Since results = 'asis' can conflict with other packages’ way of generating results, it is sometimes best to use it for individual chunks only.

Managing Lengthy dfSummary() Outputs in Rmarkdown Documents

For data frames containing numerous variables, we can use the max.tbl.height argument to wrap the results in a scrollable window having the specified height, in pixels. For instance:

print(dfSummary(tobacco, valid.col = FALSE, graph.magnif = 0.75), 
      max.tbl.height = 300, method = "render")

Writing Output to Files

We can use the file argument with print() or view() to indicate that we want to save the results in a file, be it html, Rmd, md, or just plain text (txt). The file extension indicates to summarytools what type of file should be generated.
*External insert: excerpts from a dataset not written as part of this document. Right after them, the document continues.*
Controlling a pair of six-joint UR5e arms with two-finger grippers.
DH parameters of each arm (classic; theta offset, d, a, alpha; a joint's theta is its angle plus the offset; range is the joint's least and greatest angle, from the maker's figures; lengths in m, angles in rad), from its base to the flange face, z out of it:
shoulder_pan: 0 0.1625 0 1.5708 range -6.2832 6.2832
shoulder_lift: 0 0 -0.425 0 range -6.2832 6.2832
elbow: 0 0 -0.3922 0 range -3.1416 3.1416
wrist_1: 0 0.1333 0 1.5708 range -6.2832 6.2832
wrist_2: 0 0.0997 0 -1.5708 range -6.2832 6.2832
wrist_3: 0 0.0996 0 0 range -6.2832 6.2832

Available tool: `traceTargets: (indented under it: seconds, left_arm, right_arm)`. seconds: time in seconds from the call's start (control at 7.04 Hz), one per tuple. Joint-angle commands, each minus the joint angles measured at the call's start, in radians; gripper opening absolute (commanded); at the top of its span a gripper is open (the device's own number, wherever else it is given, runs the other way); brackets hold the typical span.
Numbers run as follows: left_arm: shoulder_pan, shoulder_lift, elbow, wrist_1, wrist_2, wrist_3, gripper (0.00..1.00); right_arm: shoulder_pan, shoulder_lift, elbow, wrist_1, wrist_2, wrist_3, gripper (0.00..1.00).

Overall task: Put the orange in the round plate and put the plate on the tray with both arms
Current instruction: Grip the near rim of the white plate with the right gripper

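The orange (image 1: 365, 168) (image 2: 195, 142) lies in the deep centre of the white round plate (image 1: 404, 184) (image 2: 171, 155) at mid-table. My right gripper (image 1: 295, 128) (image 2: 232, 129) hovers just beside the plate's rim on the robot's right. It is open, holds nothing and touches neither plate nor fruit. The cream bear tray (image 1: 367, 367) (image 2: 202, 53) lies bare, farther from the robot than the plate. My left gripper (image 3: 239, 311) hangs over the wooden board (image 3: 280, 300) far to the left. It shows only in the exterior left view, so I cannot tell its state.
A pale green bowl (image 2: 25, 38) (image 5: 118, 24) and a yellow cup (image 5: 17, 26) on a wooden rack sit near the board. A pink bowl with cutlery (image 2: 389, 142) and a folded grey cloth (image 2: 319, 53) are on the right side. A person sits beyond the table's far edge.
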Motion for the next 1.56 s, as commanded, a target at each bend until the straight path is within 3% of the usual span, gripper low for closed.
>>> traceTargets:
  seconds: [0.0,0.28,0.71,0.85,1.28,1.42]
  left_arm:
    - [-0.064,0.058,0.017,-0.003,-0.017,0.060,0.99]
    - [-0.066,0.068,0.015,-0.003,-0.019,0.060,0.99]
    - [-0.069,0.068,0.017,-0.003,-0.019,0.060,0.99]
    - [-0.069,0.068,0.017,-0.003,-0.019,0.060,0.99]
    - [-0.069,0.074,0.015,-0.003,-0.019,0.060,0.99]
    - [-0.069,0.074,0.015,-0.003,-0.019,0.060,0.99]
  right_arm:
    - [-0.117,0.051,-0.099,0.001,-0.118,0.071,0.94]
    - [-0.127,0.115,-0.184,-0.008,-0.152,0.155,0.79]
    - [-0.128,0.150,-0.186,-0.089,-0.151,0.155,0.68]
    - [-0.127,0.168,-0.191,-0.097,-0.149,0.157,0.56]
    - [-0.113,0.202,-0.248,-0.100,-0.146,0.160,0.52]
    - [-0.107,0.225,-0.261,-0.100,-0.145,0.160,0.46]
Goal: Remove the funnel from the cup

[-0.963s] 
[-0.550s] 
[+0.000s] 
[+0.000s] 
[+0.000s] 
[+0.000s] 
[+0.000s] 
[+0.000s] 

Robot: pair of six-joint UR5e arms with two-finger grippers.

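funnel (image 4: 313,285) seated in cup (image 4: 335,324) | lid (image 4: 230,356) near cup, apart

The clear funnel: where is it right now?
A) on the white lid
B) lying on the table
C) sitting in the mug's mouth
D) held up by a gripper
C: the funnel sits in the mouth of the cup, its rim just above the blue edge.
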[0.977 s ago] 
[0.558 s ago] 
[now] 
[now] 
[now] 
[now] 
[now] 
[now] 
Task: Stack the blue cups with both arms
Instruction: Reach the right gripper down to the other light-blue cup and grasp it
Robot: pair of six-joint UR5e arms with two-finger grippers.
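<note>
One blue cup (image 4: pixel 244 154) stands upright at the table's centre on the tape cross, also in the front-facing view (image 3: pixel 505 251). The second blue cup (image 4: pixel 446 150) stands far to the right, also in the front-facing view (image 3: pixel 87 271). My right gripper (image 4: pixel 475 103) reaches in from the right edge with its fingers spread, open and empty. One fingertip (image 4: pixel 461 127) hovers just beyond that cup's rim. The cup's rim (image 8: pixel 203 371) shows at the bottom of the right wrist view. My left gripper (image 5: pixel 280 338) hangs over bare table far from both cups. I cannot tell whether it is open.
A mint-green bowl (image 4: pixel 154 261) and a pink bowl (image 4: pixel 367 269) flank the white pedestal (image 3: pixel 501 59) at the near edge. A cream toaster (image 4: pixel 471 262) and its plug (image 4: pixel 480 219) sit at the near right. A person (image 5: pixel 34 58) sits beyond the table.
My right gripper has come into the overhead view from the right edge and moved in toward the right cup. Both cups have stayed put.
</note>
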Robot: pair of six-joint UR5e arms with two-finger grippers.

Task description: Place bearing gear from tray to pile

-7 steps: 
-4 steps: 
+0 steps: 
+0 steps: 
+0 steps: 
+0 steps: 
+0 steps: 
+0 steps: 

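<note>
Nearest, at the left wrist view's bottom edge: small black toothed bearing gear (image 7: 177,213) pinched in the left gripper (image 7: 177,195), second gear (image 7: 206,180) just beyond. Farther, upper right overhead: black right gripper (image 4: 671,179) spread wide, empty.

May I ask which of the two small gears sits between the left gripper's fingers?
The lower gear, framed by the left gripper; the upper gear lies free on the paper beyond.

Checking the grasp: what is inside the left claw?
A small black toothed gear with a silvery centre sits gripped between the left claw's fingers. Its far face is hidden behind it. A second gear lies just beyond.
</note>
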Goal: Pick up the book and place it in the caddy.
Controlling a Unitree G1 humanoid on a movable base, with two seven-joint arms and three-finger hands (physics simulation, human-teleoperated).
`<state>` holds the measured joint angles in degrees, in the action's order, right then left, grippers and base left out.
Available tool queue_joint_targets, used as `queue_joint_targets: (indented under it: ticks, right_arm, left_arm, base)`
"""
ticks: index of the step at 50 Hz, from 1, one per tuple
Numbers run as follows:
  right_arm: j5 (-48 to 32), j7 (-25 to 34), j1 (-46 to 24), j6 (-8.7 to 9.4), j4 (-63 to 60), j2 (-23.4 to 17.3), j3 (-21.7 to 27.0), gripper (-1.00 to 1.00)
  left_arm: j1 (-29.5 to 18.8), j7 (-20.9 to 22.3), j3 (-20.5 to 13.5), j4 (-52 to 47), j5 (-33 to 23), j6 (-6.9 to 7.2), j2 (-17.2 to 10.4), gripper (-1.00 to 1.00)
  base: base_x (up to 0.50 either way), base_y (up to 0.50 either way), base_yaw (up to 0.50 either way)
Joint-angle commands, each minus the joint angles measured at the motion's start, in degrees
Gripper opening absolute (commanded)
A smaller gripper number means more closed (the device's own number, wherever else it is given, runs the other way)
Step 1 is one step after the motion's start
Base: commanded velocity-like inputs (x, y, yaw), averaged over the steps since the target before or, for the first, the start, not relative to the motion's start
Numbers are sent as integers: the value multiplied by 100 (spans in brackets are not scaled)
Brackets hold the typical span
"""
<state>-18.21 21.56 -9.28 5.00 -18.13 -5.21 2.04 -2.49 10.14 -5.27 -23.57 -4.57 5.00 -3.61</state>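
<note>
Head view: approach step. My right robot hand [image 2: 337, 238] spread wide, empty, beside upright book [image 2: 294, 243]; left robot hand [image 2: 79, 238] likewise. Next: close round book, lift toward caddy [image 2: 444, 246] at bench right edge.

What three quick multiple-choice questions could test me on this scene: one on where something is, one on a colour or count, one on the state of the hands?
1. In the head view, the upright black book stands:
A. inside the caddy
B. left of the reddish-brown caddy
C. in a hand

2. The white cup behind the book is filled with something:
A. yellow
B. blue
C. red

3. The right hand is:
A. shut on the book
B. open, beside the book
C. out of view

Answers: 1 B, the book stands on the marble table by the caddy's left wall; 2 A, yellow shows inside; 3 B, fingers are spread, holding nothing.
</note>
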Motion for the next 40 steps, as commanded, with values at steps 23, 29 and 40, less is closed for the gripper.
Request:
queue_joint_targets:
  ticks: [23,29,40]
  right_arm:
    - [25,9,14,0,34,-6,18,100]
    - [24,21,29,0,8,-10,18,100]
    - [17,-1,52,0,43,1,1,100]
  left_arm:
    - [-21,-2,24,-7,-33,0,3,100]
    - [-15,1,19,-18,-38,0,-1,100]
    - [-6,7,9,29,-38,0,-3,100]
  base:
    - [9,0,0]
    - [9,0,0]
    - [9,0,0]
view(iris_stats_by_species, file = "~/iris_stats_by_species.html")

Appending Output Files

The append argument allows adding content to existing files generated by summarytools. This is useful if you want to include several statistical tables in a single file. It is a quick alternative to creating an .Rmd document.

Global options

The following options can be set with st_options():

General Options

Option name	Default	Note
style	“simple”	Set to “rmarkdown” in .Rmd documents
plain.ascii	TRUE	Set to FALSE in .Rmd documents
round.digits	2	Number of decimals to show
headings	TRUE	Formerly “omit.headings”
footnote	“default”	Personalize, or set to NA to omit
display.labels	TRUE	Show variable / data frame labels in headings
bootstrap.css (*)	TRUE	Include Bootstrap 4 css in html outputs
custom.css	NA	Path to your own css file
escape.pipe	FALSE	Useful for some Pandoc conversions
subtitle.emphasis	TRUE	Controls headings formatting
lang	“en”	Language (always 2-letter, lowercase)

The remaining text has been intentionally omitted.